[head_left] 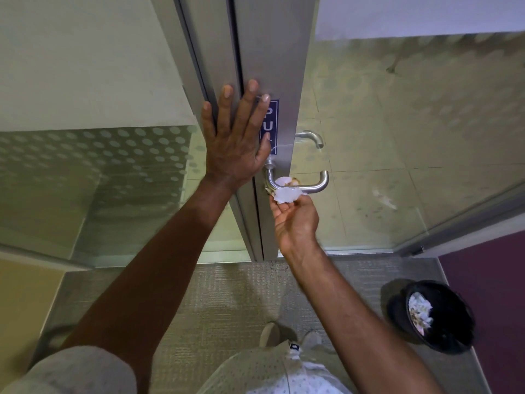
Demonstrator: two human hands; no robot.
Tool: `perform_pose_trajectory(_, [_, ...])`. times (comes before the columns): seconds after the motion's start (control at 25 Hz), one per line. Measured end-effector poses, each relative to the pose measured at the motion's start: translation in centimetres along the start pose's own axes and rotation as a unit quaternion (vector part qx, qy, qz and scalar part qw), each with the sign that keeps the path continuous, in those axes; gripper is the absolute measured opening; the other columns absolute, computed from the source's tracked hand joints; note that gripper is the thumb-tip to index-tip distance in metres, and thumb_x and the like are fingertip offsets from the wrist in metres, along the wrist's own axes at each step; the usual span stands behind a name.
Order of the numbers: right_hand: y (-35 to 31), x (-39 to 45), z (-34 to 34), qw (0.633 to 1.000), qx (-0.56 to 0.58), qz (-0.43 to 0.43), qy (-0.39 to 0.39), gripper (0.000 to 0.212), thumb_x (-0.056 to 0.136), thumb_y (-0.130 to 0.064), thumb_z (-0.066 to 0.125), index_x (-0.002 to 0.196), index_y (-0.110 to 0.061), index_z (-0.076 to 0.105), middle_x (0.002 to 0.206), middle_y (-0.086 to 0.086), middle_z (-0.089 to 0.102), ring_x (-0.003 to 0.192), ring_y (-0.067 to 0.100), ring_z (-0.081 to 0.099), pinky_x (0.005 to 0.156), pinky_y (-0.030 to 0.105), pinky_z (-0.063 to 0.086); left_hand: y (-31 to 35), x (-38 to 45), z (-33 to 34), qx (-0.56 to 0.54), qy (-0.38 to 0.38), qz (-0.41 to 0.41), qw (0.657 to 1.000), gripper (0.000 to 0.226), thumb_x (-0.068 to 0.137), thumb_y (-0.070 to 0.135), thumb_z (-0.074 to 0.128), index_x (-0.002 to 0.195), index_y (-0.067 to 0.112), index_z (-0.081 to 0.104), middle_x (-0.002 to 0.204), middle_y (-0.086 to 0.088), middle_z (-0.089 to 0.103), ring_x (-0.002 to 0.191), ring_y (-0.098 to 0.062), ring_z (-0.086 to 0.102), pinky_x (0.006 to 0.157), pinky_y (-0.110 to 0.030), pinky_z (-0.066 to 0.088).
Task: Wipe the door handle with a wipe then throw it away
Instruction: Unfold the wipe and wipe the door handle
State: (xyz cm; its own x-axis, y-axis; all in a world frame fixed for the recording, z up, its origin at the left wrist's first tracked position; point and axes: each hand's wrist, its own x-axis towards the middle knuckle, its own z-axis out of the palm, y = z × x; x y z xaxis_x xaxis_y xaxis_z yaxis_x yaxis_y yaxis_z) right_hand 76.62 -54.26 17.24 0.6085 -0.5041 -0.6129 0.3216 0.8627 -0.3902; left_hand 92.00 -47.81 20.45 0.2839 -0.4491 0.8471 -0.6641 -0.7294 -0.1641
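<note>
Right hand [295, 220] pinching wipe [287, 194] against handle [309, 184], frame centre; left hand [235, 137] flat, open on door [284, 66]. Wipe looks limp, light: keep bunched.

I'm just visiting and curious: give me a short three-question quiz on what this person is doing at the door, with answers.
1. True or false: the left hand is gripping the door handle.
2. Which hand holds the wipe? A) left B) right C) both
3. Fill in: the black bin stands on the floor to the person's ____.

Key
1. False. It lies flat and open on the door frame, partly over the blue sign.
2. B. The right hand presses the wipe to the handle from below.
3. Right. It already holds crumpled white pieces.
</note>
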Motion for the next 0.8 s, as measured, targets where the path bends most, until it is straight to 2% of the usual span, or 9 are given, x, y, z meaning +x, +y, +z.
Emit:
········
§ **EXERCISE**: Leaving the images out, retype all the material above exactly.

§ **ANSWER TO THIS PROBLEM**:
[head_left] 
Demonstrator: two human hands; no robot.
Tool: `perform_pose_trajectory(_, [_, ...])`. times (comes before the columns): seconds after the motion's start (control at 25 Hz), one per line. Measured end-effector poses, each relative to the pose measured at the motion's start: translation in centimetres along the start pose's own axes and rotation as a unit quaternion (vector part qx, qy, qz and scalar part qw), each with the sign that keeps the path continuous, in those axes; gripper is the absolute measured opening; the other columns absolute, computed from the source's tracked hand joints; note that gripper is the thumb-tip to index-tip distance in metres, and thumb_x and the like are fingertip offsets from the wrist in metres, along the wrist's own axes at each step; the usual span stands behind a name.
Order of the numbers: right_hand: y (-35 to 31), x (-39 to 45), z (-34 to 34), qw (0.633 to 1.000), qx (-0.56 to 0.58), qz (-0.43 to 0.43), qy (-0.39 to 0.39), gripper (0.000 to 0.212), thumb_x (-0.056 to 0.136), thumb_y (-0.130 to 0.064), thumb_z (-0.066 to 0.125), index_x (-0.002 to 0.196), index_y (-0.110 to 0.061), index_z (-0.076 to 0.105), middle_x (0.002 to 0.206), middle_y (-0.086 to 0.086), middle_z (-0.089 to 0.102), ring_x (-0.003 to 0.192), ring_y (-0.067 to 0.100), ring_z (-0.081 to 0.099), pinky_x (0.005 to 0.156), pinky_y (-0.030 to 0.105), pinky_z (-0.063 to 0.086); left_hand: y (-31 to 35), x (-38 to 45), z (-33 to 34), qx (-0.56 to 0.54), qy (-0.38 to 0.38), qz (-0.41 to 0.41), qw (0.657 to 1.000), gripper (0.000 to 0.226), thumb_x (-0.068 to 0.137), thumb_y (-0.070 to 0.135), thumb_z (-0.074 to 0.128), index_x (-0.002 to 0.195), index_y (-0.067 to 0.112), index_z (-0.081 to 0.104), middle_x (-0.002 to 0.204), middle_y (-0.086 to 0.088), middle_z (-0.089 to 0.103), ring_x (-0.002 to 0.191), ring_y (-0.098 to 0.062), ring_z (-0.086 to 0.102), pinky_x (0.006 to 0.157), pinky_y (-0.110 to 0.030), pinky_z (-0.066 to 0.088).
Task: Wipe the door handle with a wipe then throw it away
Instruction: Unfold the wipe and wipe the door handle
State: (xyz cm; its own x-axis, y-axis; all in a world frame fixed for the recording, z up, its origin at the left wrist's first tracked position; point and axes: each hand's wrist, its own x-axis towards the middle knuckle, its own z-axis out of the palm, y = z × x; x y z xaxis_x xaxis_y xaxis_z yaxis_x yaxis_y yaxis_z) right_hand 76.62 -54.26 17.24 0.6085 -0.5041 -0.6129 0.3216 0.8627 -0.3902; left_hand 92.00 -47.81 20.45 0.2839 -0.4491 0.8471 -0.6641 -0.7294 -0.1641
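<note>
Right hand [295, 220] pinching wipe [287, 194] against handle [309, 184], frame centre; left hand [235, 137] flat, open on door [284, 66]. Wipe looks limp, light: keep bunched.

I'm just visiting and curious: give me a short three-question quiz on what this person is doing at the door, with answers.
1. True or false: the left hand is gripping the door handle.
2. Which hand holds the wipe? A) left B) right C) both
3. Fill in: the black bin stands on the floor to the person's ____.

Key
1. False. It lies flat and open on the door frame, partly over the blue sign.
2. B. The right hand presses the wipe to the handle from below.
3. Right. It already holds crumpled white pieces.
</note>
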Motion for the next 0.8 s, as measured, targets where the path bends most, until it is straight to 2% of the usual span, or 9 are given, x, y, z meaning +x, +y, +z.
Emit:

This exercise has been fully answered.